(Bloomberg) – Chevron Corp. (CVX) plans to slow production growth at the nation’s largest oil field next year, as President-elect Donald Trump faces an uphill battle to boost U.S. energy production. This is the most definitive sign yet that it is.
Chevron said in a statement Thursday that it will reduce capital spending in the Permian Basin by up to 10% in 2025, from $4.5 billion to $5 billion. Globally, oil exploration companies expect to spend about $17 billion this year, compared with $19 billion this year, in the first budget cuts since 2021.
“Production growth has been constrained in favor of free cash flow,” Chevron said in a statement.
Analysts at Goldman Sachs and Trust Securities raised their price targets on Chevron stock after the company announced its plans. As of 9:39 a.m. New York time, the stock price fell 1.2% as crude oil prices fell for the third day in a row.
The Permian region of West Texas and New Mexico has been one of the world’s fastest-growing oil sources over the past decade, now pumping more than 6 million barrels per day and ranking as OPEC’s No. 1 producer. It is ahead of second place Iraq. Independent drillers drove the early shale revolution, but mega-corporations like Chevron eventually narrowed their eyes on the basin’s potential.
The slowdown would be welcome news for the Organization of the Petroleum Exporting Countries and its allies, which are struggling to contain an 18% drop in oil prices since the end of April due to a glut of oil supplies from the United States and other countries.
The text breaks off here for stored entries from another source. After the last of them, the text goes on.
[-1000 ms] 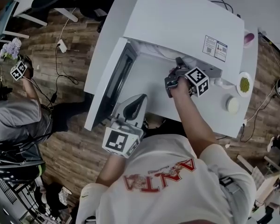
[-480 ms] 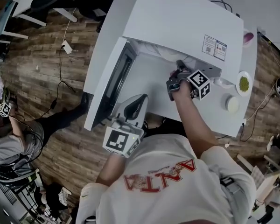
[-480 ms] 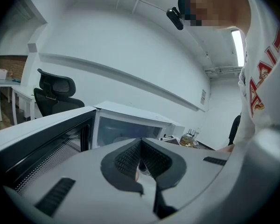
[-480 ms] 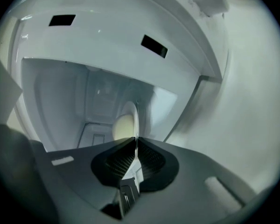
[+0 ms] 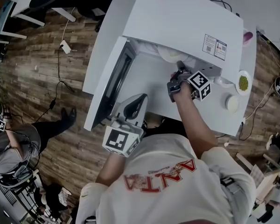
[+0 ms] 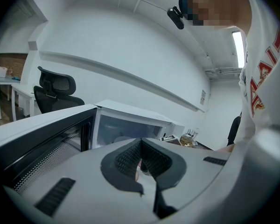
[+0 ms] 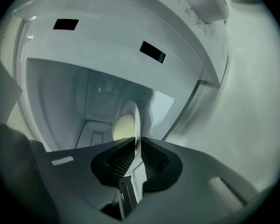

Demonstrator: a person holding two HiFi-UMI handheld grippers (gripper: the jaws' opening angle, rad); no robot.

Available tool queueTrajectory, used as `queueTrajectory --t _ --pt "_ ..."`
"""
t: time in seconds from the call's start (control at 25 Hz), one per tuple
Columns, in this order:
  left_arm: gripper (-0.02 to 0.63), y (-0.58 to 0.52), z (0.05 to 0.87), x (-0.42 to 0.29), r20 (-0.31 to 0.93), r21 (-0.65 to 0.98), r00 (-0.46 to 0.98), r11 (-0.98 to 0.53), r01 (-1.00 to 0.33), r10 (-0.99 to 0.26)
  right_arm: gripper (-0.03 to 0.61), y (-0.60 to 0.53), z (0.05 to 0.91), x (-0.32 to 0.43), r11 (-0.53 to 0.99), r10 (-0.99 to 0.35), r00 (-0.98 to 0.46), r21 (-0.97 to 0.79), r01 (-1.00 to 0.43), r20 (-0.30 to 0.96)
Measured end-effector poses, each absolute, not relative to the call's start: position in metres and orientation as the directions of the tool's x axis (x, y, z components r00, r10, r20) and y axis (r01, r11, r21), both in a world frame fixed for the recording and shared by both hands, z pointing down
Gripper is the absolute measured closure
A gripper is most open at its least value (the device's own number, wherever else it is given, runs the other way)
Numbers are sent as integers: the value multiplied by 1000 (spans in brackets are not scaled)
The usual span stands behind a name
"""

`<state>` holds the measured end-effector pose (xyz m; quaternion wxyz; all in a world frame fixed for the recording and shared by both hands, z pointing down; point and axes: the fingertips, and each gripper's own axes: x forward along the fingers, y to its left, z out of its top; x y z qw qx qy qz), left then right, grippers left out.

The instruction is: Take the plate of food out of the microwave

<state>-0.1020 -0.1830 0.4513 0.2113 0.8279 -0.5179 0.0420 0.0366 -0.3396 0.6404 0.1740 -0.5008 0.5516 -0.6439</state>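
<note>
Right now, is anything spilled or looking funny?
Nothing looks wrong. The right claw pinches the rim of the plate at the mouth of the open microwave. The food sits on the plate, and nothing has spilled.

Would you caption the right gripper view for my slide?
Right gripper clamps the rim of the plate in the open microwave.

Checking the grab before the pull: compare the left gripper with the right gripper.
The right gripper is shut on the plate; the left gripper is shut on nothing. The right gripper is at the microwave's opening; the left gripper sits outside by the open door. Both carry a marker cube.
</note>
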Motion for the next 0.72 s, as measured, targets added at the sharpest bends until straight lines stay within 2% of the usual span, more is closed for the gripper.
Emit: queueTrajectory --t 0.2,0.52,0.72 --pt "606 -183 455 -105 292 313 465 -376 -872 -836 540 -344 644 31 -326 -776 -458 -898 -297 433" --pt "607 -183 454 -111 292 315 458 -368 -875 -840 551 -351 646 30 -327 -797 -456 -918 -223 395" --pt "606 -183 452 -111 286 319 471 -381 -868 -834 561 -350 632 32 -254 -835 -458 -951 -174 306"
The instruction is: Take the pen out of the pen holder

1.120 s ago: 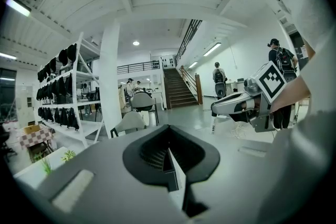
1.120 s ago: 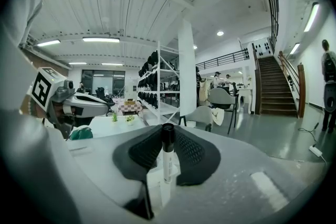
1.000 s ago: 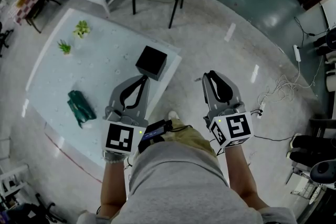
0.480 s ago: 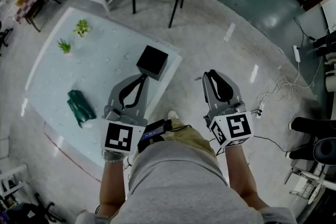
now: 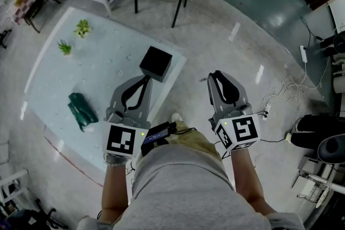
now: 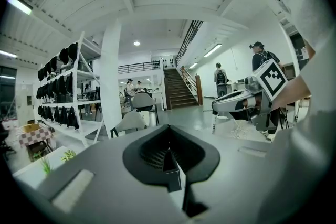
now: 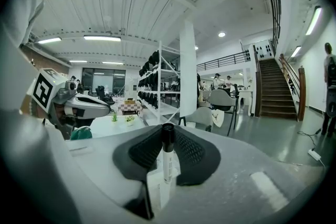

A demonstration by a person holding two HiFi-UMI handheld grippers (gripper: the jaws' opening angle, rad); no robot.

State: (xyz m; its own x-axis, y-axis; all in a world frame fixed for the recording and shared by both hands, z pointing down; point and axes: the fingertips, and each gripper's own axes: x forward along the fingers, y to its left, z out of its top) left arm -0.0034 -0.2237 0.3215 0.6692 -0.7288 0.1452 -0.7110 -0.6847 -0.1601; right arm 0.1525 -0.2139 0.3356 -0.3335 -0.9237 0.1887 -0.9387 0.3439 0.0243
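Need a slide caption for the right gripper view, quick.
Right claw closed on a black-capped white pen, which stands upright in its grip.

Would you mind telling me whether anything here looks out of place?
Nothing looks spilled or damaged. The pen is clamped in the right gripper, and the black pen holder sits near a corner of the table.
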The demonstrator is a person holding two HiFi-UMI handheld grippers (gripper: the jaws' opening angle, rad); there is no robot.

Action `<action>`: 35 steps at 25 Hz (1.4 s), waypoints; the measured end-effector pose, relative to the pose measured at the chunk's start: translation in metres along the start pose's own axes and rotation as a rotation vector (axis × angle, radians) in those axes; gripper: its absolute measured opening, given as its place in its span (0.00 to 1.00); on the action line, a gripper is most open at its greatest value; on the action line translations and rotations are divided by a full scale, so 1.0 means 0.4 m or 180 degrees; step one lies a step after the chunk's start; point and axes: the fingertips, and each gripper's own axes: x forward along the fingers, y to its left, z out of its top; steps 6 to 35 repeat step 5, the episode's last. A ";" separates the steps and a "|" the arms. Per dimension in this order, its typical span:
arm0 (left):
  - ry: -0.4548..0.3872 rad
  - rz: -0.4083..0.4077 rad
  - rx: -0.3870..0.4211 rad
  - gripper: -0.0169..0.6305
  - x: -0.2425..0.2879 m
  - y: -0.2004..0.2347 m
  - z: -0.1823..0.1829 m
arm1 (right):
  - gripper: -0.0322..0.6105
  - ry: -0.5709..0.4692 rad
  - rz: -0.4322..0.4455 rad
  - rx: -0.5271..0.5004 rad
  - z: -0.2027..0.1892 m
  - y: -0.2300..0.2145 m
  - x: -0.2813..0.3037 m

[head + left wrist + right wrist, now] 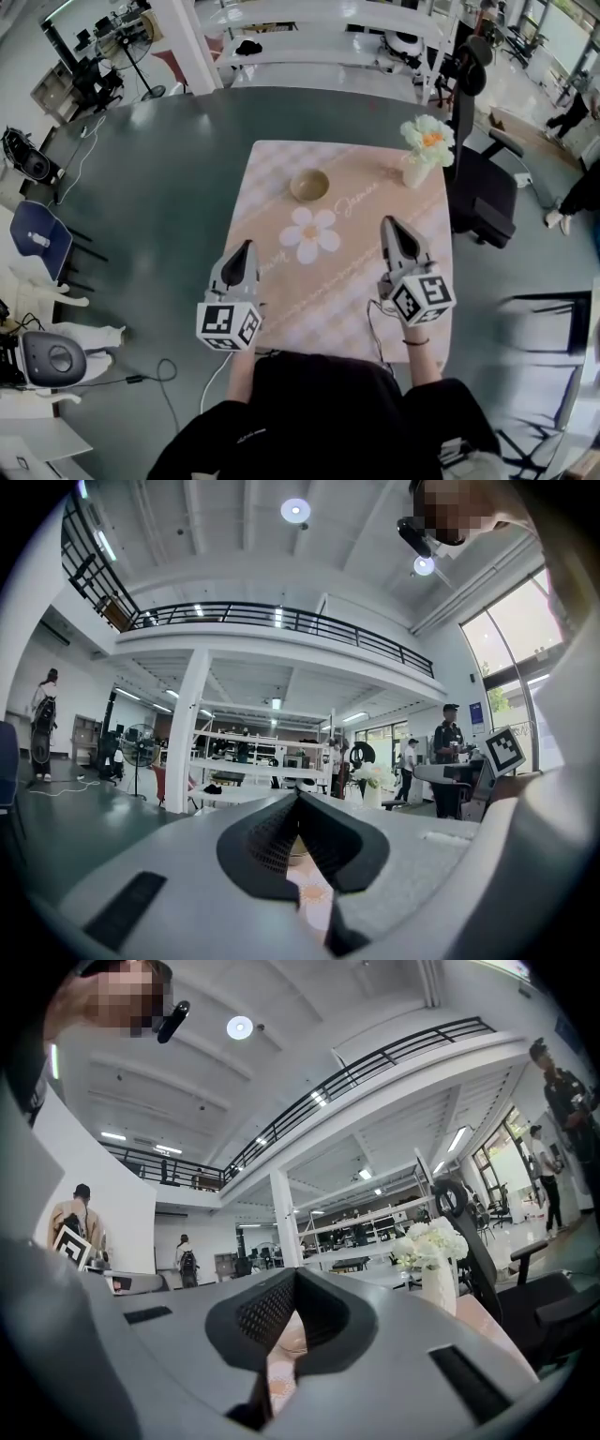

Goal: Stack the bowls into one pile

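**Both tongs closed and empty, bowl at the centre of the cloth**

In the head view, a tan bowl (309,185) sits in the upper middle of the frame, on a pink checked tablecloth (281,309) just above the cloth's printed white flower (310,234). From this angle it is not clear whether it is a single bowl or several nested together.

The left gripper (246,247) is at the lower left of the cloth, and its own view shows the jaws pressed together with nothing between them. The right gripper (389,225) is at the lower right. Its jaws are also fully closed and empty. Both point up the frame and are well apart from the bowl.

A white vase of flowers (424,150) stands at the cloth's upper right corner. A black office chair (483,192) stands just beyond the dark round table (150,234).
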 end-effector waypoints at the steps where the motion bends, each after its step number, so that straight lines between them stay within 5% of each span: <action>1: 0.0003 0.0003 0.0002 0.02 0.000 0.000 -0.001 | 0.04 -0.0007 0.0005 -0.0035 0.001 0.002 0.000; 35: 0.0023 0.0005 0.0005 0.02 0.000 0.003 -0.005 | 0.04 -0.0043 -0.0001 -0.0039 0.002 0.009 0.004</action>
It’s also a reality check for President Trump, who promised to free up U.S. oil production as part of his “Drill, Baby Drill” energy policy, which promised to cut energy prices in half.
West Texas Intermediate fell 0.4% to $68.30 in New York on Thursday, bringing its 12-month decline to almost 5.6%. U.S. shale is profitable even at these prices, but without more robust demand growth, most executives are willing to return cash to shareholders and pursue acquisitions through acquisitions rather than spend money on expanding production. likes to grow.
Chevron plans to increase production from the Permian again next year, but growth will slow significantly from the 15% annual increase since 2021 as the oil driller approaches its 1 million barrel per day goal.
Chief Executive Officer Mike Wirth suggested last month that production from the basin will stop growing and hit a plateau in the late 2020s, allowing for “a real expansion of free cash flow.” The company’s overall U.S. production may increase until then, in part due to projects in the Gulf of Mexico over the next few years.
A Bloomberg survey of analysts and traders last month found that U.S. production will only increase by 251,000 barrels per day from the end of this year through 2025, the slowest pace since the pandemic-induced decline in 2020. It will be. Exxon Mobil said last week that U.S. production will slow in the coming years as companies focus on profits over production. Exxon Plans will release its 2025 budget on December 11th.
Chevron expects to spend less than $1 billion on the Tengiz field next year as its expansion project in Kazakhstan nears completion. The project will increase Chevron’s free cash flow and provide critical support for its $17.5 billion annual stock repurchase program, despite a series of delays and cost overruns. The $45 billion development will be 50% owned by Chevron, with Exxon and state-owned Kazmunaigas holding 25% and 20% stakes, respectively.